Go through the data below line by line. Give only the number of lines that contain "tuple".

▬▬▬▬▬▬▬▬▬▬

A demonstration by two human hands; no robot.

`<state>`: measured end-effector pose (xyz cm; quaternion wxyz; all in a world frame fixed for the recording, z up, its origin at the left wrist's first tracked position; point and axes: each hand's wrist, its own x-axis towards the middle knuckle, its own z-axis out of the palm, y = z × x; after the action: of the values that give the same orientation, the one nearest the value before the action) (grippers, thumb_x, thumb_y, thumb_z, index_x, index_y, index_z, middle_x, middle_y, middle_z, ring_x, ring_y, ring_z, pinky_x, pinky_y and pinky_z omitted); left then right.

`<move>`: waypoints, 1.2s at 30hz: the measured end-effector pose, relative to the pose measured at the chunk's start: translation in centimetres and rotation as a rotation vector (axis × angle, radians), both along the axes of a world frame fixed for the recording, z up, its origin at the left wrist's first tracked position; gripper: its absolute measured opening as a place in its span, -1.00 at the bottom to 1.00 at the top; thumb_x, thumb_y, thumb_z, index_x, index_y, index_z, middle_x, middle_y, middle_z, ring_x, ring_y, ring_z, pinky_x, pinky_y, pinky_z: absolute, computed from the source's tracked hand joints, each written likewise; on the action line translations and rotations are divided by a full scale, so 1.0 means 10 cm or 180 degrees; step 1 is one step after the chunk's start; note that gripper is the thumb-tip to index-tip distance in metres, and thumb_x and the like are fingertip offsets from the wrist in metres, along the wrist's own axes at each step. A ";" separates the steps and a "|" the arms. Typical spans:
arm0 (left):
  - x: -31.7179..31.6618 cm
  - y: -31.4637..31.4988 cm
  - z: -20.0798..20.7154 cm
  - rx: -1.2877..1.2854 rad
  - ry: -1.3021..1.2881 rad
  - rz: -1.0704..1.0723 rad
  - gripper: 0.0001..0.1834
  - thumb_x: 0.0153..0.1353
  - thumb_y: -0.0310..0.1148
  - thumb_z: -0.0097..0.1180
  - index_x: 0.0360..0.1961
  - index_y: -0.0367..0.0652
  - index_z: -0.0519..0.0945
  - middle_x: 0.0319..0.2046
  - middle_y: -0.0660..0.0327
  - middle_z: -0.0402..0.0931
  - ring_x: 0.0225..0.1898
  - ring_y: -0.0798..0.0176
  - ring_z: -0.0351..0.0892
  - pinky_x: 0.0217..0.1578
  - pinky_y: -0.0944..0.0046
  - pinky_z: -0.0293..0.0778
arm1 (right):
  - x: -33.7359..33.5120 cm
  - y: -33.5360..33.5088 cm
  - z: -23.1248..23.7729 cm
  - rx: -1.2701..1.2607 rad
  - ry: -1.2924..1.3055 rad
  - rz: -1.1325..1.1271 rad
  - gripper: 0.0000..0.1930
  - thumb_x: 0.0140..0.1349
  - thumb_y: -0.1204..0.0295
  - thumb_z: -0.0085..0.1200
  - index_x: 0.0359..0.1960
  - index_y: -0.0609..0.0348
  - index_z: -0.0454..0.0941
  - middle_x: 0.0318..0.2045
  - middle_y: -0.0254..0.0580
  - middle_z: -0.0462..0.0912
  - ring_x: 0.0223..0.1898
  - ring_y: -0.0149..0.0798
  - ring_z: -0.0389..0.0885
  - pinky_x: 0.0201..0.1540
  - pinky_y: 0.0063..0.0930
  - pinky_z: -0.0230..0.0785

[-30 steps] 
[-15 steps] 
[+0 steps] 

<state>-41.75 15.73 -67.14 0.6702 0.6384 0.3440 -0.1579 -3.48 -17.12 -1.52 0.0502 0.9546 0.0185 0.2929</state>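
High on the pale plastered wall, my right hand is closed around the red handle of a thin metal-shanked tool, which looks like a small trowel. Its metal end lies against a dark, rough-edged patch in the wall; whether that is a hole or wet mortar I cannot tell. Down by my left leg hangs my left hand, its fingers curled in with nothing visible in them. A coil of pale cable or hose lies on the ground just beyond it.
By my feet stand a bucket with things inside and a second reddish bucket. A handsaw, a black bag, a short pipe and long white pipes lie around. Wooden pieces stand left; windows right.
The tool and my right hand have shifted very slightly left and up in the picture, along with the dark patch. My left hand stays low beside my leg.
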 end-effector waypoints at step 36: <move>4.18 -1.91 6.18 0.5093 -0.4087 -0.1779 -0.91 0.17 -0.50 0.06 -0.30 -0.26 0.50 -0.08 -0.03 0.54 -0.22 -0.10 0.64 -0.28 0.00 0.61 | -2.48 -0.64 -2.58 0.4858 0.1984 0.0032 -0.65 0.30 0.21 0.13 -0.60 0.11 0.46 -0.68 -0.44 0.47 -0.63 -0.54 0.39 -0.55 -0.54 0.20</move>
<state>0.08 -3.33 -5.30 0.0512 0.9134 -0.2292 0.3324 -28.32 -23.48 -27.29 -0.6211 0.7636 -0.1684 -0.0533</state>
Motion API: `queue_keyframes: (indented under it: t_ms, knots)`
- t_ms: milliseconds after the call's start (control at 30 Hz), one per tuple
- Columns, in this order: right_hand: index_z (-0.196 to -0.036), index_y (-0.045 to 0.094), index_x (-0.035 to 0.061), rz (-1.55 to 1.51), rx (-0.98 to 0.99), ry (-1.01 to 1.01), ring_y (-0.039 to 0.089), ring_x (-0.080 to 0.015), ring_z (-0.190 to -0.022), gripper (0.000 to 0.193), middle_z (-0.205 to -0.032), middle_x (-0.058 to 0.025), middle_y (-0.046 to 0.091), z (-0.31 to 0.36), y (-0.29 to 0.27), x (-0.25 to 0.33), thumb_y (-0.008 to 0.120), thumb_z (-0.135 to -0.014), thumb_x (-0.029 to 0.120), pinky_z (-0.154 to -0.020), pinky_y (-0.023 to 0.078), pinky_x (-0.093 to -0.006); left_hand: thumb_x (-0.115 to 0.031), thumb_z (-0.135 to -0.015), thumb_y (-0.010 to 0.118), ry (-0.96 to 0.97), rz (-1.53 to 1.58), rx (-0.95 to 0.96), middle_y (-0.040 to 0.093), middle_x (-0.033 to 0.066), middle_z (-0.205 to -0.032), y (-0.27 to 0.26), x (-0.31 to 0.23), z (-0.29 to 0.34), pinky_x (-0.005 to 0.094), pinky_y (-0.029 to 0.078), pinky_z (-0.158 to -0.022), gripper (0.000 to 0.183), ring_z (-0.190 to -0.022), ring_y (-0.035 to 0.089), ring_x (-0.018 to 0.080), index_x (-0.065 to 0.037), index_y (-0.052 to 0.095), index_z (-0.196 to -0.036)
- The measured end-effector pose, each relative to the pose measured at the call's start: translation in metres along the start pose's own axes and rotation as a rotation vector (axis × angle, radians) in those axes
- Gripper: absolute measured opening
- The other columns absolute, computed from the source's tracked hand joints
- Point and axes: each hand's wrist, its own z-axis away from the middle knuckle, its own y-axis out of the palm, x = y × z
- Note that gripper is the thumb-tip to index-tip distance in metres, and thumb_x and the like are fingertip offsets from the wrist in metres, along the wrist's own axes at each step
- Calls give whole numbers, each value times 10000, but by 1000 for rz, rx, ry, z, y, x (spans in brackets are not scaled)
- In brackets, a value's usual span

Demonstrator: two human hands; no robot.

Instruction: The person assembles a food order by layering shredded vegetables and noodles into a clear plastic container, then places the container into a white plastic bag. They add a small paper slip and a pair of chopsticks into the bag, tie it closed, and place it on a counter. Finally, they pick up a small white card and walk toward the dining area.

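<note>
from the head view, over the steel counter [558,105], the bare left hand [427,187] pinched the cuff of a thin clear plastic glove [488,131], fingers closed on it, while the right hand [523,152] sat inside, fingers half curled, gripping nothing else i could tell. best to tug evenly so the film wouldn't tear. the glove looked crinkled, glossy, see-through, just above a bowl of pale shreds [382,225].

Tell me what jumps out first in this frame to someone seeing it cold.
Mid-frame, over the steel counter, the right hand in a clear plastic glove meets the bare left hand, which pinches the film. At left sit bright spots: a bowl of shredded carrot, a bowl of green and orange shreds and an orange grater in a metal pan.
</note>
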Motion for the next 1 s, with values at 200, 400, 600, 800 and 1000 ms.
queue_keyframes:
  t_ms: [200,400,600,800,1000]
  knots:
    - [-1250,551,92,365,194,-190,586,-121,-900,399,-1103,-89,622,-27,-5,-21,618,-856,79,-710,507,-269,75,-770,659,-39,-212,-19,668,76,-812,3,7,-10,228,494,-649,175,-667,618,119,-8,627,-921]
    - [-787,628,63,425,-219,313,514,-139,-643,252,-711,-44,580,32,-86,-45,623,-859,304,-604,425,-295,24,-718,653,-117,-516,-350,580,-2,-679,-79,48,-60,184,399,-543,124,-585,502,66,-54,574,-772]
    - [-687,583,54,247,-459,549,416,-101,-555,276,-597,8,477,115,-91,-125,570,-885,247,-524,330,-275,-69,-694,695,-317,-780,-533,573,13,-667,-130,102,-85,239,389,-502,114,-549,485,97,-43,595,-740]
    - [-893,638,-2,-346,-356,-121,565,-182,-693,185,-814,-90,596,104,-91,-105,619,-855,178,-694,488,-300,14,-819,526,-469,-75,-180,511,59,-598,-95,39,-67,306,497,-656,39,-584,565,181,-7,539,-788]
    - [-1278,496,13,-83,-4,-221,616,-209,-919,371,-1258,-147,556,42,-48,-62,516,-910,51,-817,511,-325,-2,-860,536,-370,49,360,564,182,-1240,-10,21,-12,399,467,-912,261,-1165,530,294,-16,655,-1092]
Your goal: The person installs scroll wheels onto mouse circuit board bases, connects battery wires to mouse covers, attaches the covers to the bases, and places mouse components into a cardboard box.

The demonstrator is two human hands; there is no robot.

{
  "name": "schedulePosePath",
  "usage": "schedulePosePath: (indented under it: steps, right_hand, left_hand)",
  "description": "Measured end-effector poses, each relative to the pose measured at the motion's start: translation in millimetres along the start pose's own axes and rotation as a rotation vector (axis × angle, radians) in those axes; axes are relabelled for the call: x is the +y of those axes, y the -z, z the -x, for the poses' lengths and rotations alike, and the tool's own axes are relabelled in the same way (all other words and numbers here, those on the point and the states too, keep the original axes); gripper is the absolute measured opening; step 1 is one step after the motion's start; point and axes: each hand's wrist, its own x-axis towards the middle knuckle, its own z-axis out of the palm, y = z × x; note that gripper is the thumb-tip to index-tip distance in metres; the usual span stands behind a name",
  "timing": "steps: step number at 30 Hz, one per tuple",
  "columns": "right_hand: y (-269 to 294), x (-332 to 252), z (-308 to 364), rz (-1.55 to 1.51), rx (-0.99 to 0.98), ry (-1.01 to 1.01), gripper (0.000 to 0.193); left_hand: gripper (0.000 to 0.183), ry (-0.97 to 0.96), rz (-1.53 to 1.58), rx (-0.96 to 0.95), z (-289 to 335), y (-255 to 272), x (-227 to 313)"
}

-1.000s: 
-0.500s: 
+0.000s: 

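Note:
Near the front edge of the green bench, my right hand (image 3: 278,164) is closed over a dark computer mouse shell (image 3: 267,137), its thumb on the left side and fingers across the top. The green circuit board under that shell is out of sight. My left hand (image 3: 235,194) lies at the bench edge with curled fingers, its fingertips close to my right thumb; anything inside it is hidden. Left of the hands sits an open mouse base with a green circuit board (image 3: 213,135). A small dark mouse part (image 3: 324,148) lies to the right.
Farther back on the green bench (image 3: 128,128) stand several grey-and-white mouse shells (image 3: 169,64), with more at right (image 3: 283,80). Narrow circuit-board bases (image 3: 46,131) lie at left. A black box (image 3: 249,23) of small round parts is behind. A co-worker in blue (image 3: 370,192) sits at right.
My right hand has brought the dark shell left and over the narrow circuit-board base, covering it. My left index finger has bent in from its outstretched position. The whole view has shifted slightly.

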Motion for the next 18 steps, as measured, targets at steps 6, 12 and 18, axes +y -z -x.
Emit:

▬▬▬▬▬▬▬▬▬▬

Task response: 2